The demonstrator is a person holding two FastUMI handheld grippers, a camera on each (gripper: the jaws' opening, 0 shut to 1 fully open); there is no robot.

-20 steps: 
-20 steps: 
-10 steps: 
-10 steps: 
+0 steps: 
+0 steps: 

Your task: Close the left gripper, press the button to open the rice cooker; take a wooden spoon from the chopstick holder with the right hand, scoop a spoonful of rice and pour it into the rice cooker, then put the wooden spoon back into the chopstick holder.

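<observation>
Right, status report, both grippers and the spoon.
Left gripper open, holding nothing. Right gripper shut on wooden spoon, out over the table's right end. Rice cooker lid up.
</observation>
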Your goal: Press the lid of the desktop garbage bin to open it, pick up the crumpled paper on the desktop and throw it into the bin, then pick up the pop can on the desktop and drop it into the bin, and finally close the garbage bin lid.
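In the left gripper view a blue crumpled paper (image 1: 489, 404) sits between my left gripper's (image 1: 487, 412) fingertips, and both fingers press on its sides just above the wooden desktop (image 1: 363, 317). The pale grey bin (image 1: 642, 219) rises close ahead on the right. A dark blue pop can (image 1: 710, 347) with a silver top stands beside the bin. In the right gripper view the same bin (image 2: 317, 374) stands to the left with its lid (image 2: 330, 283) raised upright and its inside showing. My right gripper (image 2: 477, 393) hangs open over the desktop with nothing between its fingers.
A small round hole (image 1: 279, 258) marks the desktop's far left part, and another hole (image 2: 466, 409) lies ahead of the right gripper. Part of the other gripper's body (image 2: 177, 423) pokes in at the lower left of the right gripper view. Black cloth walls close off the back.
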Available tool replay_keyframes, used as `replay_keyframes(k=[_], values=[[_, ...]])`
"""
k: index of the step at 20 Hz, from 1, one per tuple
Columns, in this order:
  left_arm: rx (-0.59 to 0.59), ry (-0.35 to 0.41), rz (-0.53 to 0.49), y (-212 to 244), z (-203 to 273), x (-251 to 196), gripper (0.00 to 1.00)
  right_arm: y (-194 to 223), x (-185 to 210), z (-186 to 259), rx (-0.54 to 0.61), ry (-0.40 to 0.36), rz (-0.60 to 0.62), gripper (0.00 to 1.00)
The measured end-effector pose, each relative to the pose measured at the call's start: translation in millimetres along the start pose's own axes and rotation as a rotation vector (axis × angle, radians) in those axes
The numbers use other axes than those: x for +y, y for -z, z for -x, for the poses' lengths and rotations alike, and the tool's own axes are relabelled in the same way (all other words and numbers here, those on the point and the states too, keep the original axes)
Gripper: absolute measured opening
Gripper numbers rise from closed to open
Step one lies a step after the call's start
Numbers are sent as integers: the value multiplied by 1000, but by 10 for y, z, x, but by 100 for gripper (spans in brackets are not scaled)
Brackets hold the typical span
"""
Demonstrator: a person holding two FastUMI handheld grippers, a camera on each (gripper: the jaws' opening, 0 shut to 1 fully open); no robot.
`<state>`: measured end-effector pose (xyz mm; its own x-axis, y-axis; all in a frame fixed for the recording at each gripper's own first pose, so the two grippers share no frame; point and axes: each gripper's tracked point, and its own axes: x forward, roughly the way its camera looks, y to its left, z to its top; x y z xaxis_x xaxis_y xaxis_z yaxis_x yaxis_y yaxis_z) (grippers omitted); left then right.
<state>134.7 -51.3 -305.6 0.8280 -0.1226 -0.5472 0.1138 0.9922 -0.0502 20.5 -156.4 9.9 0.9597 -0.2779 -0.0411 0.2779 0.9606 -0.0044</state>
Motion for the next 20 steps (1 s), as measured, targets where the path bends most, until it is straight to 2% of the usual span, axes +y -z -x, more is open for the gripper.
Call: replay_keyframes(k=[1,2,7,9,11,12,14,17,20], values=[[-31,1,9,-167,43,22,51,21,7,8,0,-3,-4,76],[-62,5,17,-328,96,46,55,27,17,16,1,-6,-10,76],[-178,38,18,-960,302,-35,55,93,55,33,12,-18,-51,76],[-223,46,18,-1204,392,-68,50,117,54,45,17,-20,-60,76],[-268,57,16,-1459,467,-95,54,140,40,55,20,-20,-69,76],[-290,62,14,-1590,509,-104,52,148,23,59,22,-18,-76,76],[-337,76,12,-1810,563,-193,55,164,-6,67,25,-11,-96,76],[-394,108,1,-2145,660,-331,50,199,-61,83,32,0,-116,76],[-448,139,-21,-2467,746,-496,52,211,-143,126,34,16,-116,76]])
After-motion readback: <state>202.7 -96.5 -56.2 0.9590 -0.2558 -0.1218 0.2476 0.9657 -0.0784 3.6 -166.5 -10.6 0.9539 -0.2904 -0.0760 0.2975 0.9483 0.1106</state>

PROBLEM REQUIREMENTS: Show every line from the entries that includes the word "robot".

WRITTEN SOLUTION:
The demonstrator is a person holding two FastUMI handheld grippers, a camera on each (gripper: the jaws' opening, 0 shut to 1 fully open); there is no robot.
Demonstrator: a person holding two FastUMI handheld grippers, a camera on each (gripper: the jaws' opening, 0 shut to 1 fully open); no robot.

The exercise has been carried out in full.